Everyone but Abbot thought that it was irrelevant whether Essex were man enough with every other woman. The King himself said that it was immaterial whether ‘the fault therof hath been born with him or done to him by violence, or disease, or disproportion, or inaptitude betwixt the parties, or unnatural practices’. And it might be conjectured that James himself knew a thing or two about ‘unnatural practices’ as he prided himself on being an authority on witchcraft – he had even written a book about it. Of course, he may have meant something else by ‘unnatural practices’, but there, too, he might be considered something of an expert.

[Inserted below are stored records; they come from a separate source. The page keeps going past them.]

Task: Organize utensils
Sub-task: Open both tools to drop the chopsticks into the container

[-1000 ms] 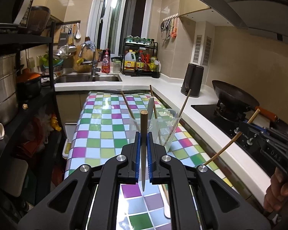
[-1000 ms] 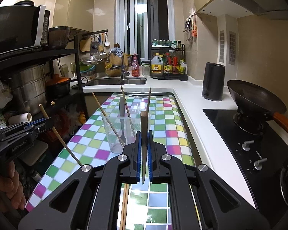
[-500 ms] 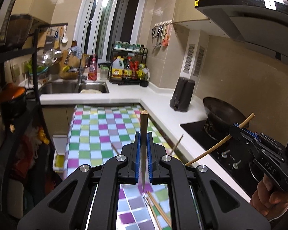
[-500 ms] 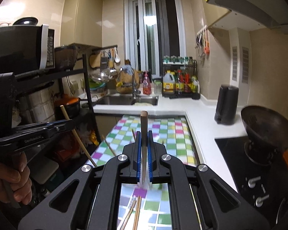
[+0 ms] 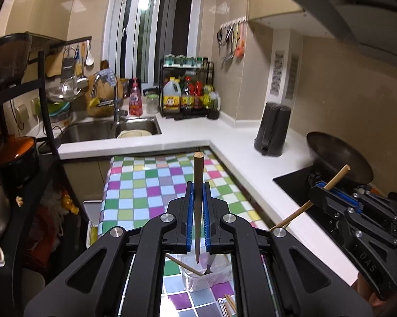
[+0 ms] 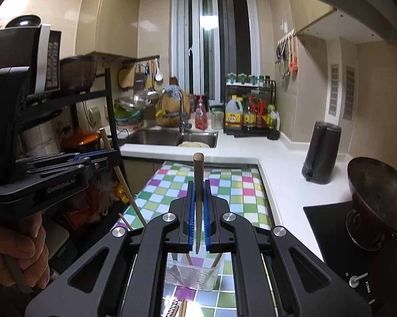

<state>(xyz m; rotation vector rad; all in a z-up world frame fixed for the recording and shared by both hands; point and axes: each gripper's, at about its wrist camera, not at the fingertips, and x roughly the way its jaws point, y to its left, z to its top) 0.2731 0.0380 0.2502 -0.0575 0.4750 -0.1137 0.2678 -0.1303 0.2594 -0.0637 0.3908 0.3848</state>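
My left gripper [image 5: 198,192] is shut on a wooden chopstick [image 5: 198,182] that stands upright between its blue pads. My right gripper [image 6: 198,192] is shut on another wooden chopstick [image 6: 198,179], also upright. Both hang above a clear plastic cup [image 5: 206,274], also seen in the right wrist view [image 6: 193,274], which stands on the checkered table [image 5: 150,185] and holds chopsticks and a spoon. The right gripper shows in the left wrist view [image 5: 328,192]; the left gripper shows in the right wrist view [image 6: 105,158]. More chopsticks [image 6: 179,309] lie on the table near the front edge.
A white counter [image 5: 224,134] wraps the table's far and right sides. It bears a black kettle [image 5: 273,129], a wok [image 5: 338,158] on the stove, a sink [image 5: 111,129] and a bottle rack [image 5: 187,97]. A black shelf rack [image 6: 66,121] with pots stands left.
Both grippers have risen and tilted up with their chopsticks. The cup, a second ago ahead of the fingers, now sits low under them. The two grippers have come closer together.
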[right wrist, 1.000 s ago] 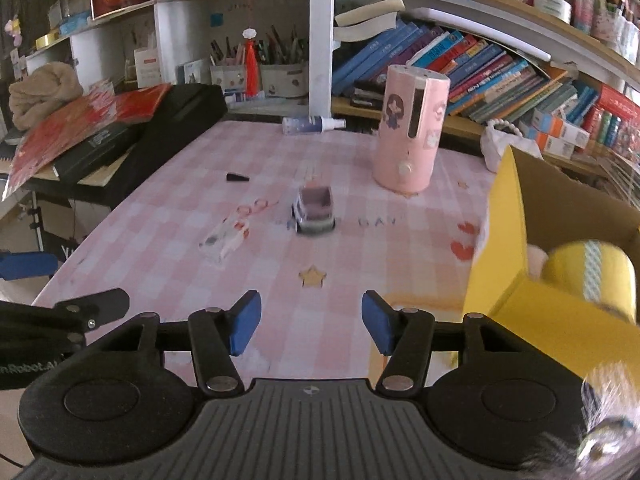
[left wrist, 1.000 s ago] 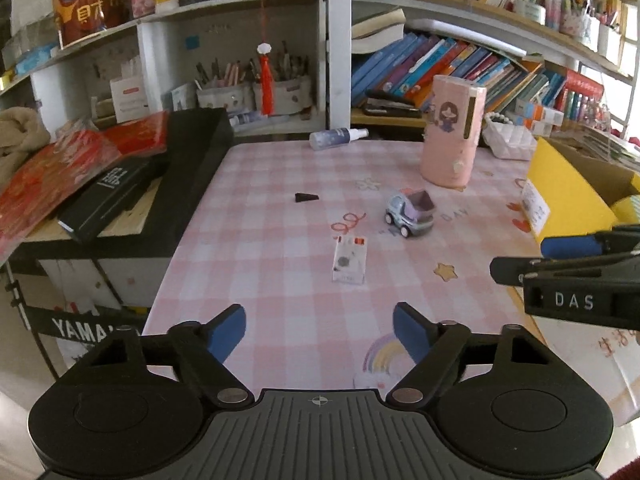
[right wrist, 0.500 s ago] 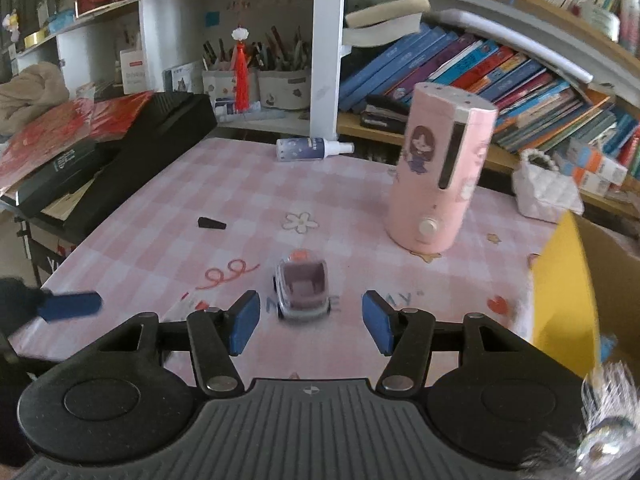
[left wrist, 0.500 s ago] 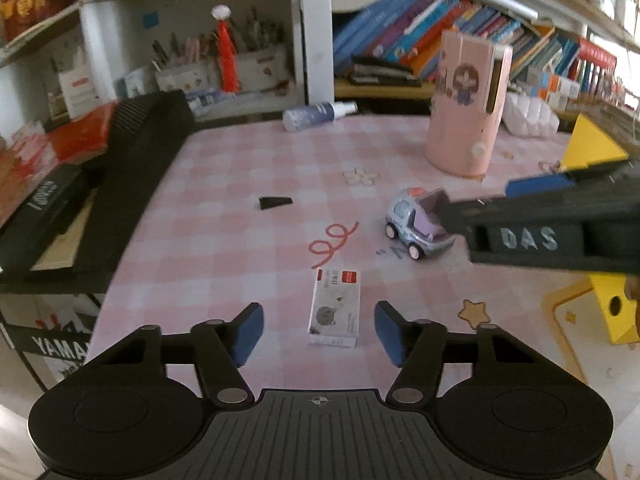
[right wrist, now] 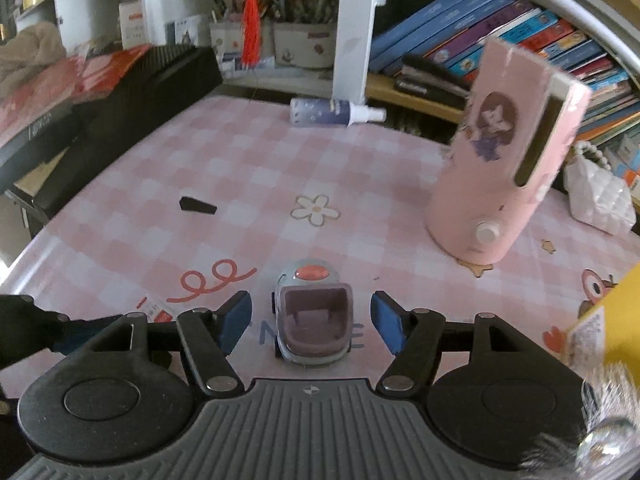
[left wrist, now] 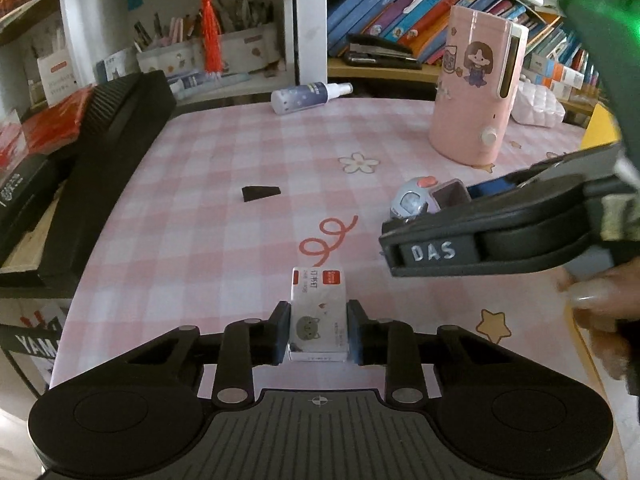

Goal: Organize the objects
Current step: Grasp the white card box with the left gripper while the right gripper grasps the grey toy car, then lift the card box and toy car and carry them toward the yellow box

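Note:
My left gripper (left wrist: 319, 334) is shut on a small white staple box (left wrist: 318, 312) that rests on the pink checked table (left wrist: 224, 168). My right gripper (right wrist: 311, 320) is open, its blue pads on either side of a small grey-purple toy truck (right wrist: 310, 322) without touching it. In the left wrist view the right gripper (left wrist: 472, 240) crosses from the right and partly hides the toy truck (left wrist: 416, 200). A corner of the staple box (right wrist: 154, 310) shows in the right wrist view.
A tall pink humidifier (right wrist: 504, 152) stands at the back right. A spray bottle (right wrist: 332, 114) lies at the far edge. A small black wedge (right wrist: 196, 205) lies left of centre. A black keyboard case (left wrist: 108, 152) borders the left. A yellow box (right wrist: 616, 312) is at the right.
My left gripper moved forward and closed on the staple box. My right gripper moved forward and down until the toy truck sits between its open fingers.

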A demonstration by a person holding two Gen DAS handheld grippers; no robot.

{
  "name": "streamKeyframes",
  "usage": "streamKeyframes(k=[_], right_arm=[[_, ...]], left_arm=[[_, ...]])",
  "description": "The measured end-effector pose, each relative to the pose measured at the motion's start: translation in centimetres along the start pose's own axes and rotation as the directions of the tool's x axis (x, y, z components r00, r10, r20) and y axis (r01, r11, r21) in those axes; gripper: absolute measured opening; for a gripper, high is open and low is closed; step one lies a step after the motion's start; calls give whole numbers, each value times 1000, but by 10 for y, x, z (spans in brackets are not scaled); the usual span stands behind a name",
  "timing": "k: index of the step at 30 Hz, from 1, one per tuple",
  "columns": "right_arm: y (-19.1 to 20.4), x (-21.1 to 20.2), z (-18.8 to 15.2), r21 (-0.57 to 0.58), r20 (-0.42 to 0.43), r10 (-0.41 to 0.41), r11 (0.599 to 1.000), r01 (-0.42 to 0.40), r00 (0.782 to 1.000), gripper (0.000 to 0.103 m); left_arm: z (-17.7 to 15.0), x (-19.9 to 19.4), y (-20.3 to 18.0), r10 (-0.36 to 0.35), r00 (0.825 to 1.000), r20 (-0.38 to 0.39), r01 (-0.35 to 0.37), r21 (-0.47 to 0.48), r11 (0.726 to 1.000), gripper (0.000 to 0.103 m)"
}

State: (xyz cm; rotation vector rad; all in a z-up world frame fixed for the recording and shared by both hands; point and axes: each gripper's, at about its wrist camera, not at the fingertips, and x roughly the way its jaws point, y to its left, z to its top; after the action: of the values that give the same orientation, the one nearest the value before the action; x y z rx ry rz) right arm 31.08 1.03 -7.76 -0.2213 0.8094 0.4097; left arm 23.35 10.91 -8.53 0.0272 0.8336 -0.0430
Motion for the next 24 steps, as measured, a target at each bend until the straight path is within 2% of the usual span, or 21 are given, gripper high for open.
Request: streamKeyframes(k=[2,6,12,17,24], right_arm=[[0,8,-1,-2,-19,4,1000,-4,1000,60],[-2,14,-2,5,-6,24,1000,-24,1000,41],[-5,2,-1,39,13,26,999,-27,1000,40],[-11,-28,-6,88,45,34,995,-38,998,40],[-10,-74,-24,81,72,35,996,-41,997,40]], left_arm=[[0,-2,5,3,1000,-2,-3,-25,1000,27],[-1,-12,15,-6,1000,0,6,-80,997,27],[-3,-33,27,-24,999,24,27,-143,989,27],[-8,-55,31,-51,998,47,58,-174,983,27],[-22,-90,34,-84,993,87,100,-197,975,27]])
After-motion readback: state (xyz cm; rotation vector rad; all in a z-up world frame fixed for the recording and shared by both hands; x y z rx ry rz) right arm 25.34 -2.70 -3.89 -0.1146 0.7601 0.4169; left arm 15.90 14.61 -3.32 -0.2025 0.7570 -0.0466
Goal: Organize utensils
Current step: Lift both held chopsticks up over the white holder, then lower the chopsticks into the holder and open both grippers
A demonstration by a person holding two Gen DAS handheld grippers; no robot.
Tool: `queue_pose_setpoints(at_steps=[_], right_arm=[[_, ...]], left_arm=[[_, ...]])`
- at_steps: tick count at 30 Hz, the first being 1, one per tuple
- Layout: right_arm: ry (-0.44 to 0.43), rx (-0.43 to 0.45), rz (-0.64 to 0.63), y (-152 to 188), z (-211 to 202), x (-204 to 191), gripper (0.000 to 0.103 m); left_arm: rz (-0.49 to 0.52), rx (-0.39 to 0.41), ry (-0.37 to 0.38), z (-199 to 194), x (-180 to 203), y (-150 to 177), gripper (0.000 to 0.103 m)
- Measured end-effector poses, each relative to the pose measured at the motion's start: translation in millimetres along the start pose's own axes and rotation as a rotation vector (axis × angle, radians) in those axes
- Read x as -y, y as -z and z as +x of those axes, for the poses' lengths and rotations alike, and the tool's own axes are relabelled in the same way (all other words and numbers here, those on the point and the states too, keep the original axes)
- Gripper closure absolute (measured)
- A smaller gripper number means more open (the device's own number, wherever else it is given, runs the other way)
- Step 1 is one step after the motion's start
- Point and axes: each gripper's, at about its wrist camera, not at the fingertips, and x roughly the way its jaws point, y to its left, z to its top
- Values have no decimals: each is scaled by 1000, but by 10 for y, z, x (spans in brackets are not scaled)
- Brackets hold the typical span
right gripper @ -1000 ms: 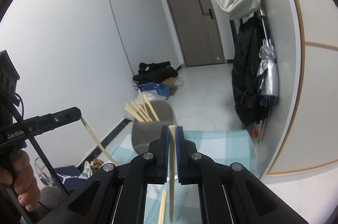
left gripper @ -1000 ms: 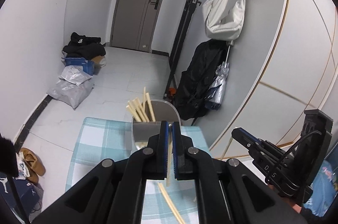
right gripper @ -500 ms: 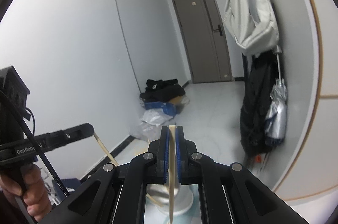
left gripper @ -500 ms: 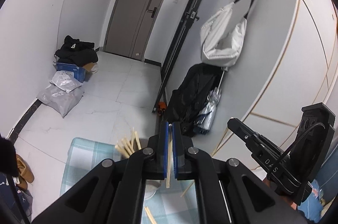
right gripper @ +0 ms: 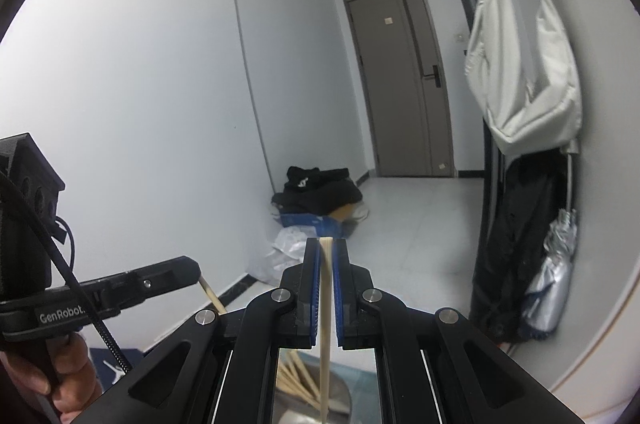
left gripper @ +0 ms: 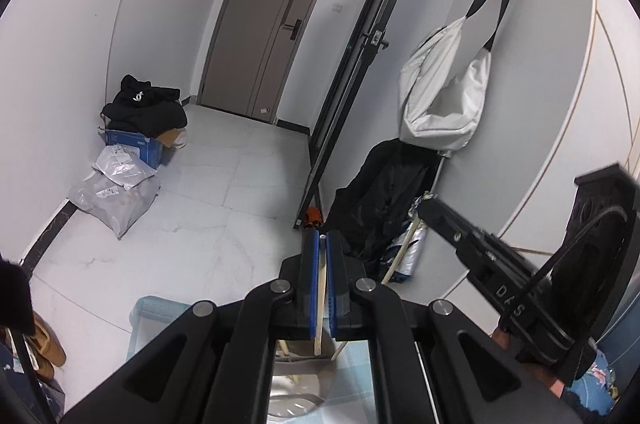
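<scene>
Holding one pale wooden chopstick (left gripper: 319, 298) each, both grippers are closed. The left gripper (left gripper: 320, 238) pinches a thin, straight stick between its blue pads; the right gripper (right gripper: 326, 244) clamps a second chopstick (right gripper: 325, 308) the same way. Below them, near, a steel cup (right gripper: 338, 394) holds more chopsticks, standing on a checked cloth (left gripper: 154, 312).

On the side of the left tongs (right gripper: 199, 270), seen from the right wrist view, white lettering reads "GenRobot". On the side of the right tongs (left gripper: 425, 205), seen from the left wrist view, pale raised letters read "DAS". The black garment (left gripper: 144, 106) heaped on the blue box (left gripper: 134, 148) carries a white logo too small to read; the box's labels are likewise illegible.
</scene>
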Motion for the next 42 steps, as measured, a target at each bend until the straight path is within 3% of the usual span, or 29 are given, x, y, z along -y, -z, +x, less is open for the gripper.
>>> queue_pose_setpoints(at_steps=[12,22,36,42], right_arm=[[-33,-63,-113,184,557,-81,98],[-53,-127,-197,465,666,-133,98],[-77,-223,-149,780,717,-113,97],[-95,-252,-74,871,718,31,95]], left_arm=[[-75,-75,-17,252,-330,119,103],[-83,-117,-5,372,-391,196,103],[-67,-182,16,491,-395,277,103],[-45,-213,11,546,-400,329,102]])
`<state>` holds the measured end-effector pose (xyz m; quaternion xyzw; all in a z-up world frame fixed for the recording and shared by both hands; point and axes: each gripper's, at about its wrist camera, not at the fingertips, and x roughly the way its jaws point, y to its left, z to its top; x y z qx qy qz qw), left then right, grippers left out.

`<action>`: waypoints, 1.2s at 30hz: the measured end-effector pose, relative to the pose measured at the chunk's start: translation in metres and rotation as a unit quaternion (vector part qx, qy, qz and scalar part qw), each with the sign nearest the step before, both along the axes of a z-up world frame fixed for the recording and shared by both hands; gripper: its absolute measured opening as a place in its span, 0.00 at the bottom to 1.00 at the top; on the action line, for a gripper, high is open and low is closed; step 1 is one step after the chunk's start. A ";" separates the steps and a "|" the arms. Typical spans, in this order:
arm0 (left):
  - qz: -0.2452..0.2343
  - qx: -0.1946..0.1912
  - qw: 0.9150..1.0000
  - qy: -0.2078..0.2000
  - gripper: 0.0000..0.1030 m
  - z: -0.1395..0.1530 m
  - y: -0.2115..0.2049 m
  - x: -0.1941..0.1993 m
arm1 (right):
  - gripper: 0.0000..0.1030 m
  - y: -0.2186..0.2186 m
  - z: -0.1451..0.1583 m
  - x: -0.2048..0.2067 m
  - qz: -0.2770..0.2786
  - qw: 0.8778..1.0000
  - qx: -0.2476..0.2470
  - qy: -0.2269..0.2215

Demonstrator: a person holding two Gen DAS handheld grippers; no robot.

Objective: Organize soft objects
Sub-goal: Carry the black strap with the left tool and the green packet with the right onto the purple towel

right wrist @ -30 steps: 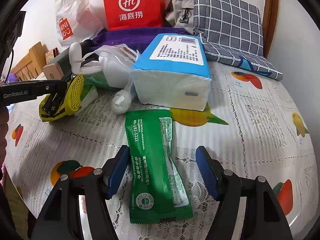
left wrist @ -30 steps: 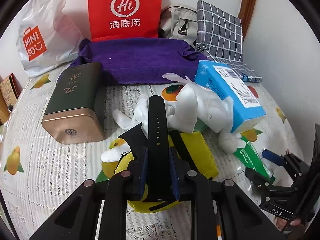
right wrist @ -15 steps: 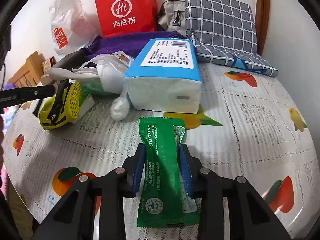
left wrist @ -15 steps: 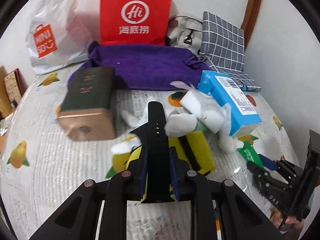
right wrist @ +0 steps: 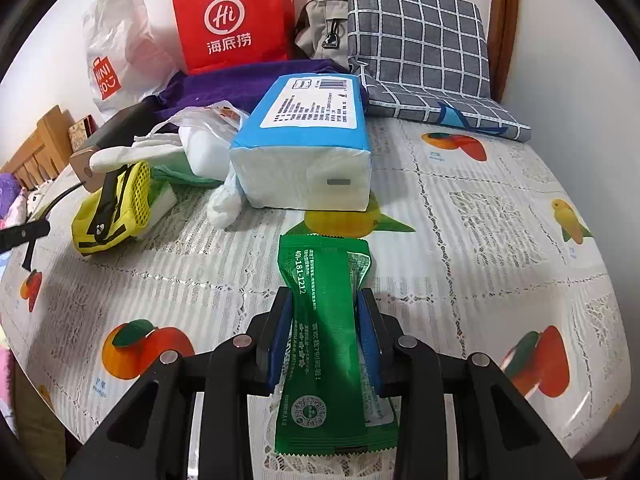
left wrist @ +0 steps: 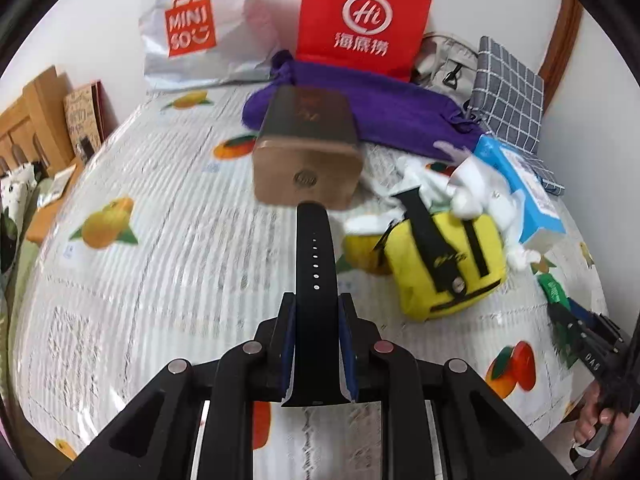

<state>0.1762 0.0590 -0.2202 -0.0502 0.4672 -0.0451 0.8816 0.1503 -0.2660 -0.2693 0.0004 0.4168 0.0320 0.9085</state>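
- The right gripper (right wrist: pixel 325 330) had its jaws pinched on the green packet (right wrist: pixel 326 320) at about mid-length; the jaws had just been closing, and the wrapper looked squeezed in at the waist between the blue pads (right wrist: pixel 280 332)
- The green packet lay on the desk (right wrist: pixel 500 240) with its long axis running straight out along the jaws; one crimped end reached ahead of the tips toward the blue tissue pack (right wrist: pixel 304 148), the other end trailed back under the gripper body
- The left gripper (left wrist: pixel 316 340) held a black strap (left wrist: pixel 316 264) in narrow jaws; the strap stuck out forward past the tips, long axis in line with the jaws, its row of small holes facing up
- Ahead and to the right of the left jaws sat the yellow pouch (left wrist: pixel 444 264) and a white plush toy (left wrist: pixel 476 196); a bronze-ended tin (left wrist: pixel 308 168) lay just beyond the strap's tip
- To do the step well, I judged that the right hand should lift the packet level with no further squeeze, since the wrapper crumples easily; a mid-length grip ought to keep both ends from drooping; the left hand should carry the strap clear of the tin
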 end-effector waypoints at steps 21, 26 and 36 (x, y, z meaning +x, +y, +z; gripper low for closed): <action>0.013 -0.029 0.999 -0.036 0.19 0.062 0.021 -0.012 | 0.32 0.005 0.070 -0.008 0.002 0.999 0.033 -0.021; 0.010 -0.030 0.998 -0.050 0.19 0.081 0.019 0.001 | 0.32 0.003 0.086 0.007 -0.001 0.999 0.041 -0.024; 0.007 -0.031 0.997 -0.067 0.19 0.105 0.012 0.041 | 0.32 0.005 0.108 0.063 0.010 0.999 0.032 -0.014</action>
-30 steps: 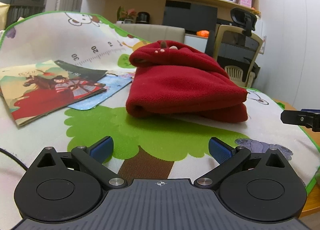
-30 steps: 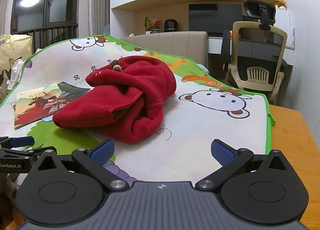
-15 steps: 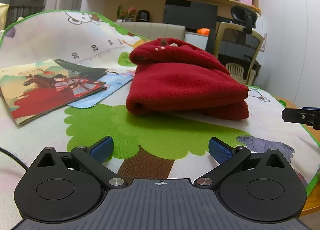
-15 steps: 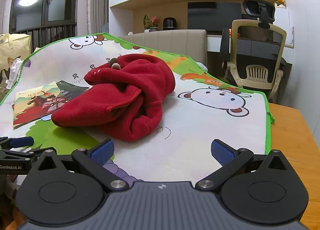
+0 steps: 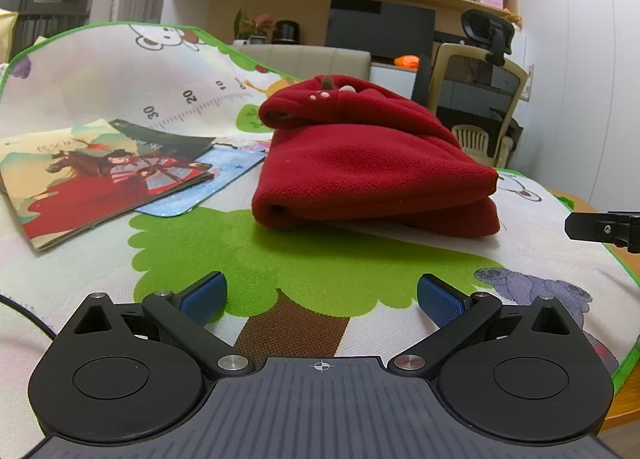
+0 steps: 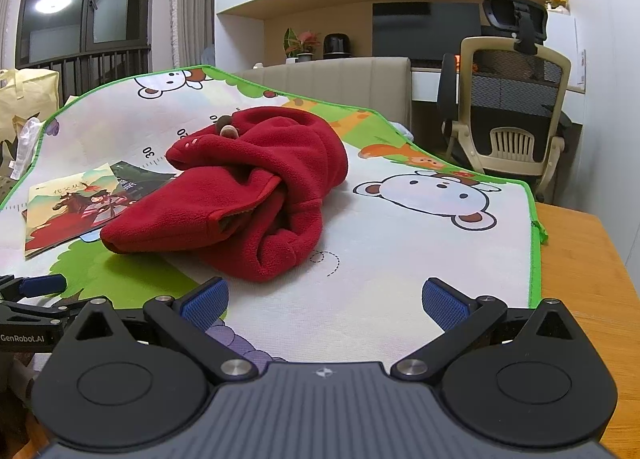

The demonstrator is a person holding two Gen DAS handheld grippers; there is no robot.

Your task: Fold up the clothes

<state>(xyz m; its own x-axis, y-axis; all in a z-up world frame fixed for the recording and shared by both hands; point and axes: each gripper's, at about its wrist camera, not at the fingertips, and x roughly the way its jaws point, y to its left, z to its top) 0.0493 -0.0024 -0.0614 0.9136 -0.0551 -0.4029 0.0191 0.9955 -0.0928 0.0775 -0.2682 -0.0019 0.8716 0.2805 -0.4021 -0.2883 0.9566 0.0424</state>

But the Archbishop was adamant. The couple should be reconciled and set to try again – even though he was warned that by now they hated each other so much that living together would end in murder. James urged him to have pity – they were only young and should not be forced to ‘live in perpetual scandal or misery.’ Abbot himself was unmarried, and did not seem to feel that a life of enforced celibacy for Frances would be a problem.
Scene Four: Gossip
The court was now rife with gossip that Rochester and Frances were more than ‘just good friends’. It was a race to see if the nullity suit could be granted before Abbot and the rest of the commission found out about the lady’s adultery. How could the Howards give Rochester enough access to Frances to keep him keen, whilst not enough to draw Abbot’s attention?
James was now tired of the scandal. He ordered that a conclusion be reached, and failing to persuade Abbot to his way of thinking, decreed the matter would go with a majority vote, and with no arguments being made in support of the commissioners’ individual decisions.
By a majority of seven to five, Frances was freed.
Public opinion tended to the view that Essex had been badly treated, and saucy rhymes were sung in the streets of London:
There was at court a lady of late
That none could enter, she was so strait
But now with use she is grown so wide
There is a passage for Carr to ride.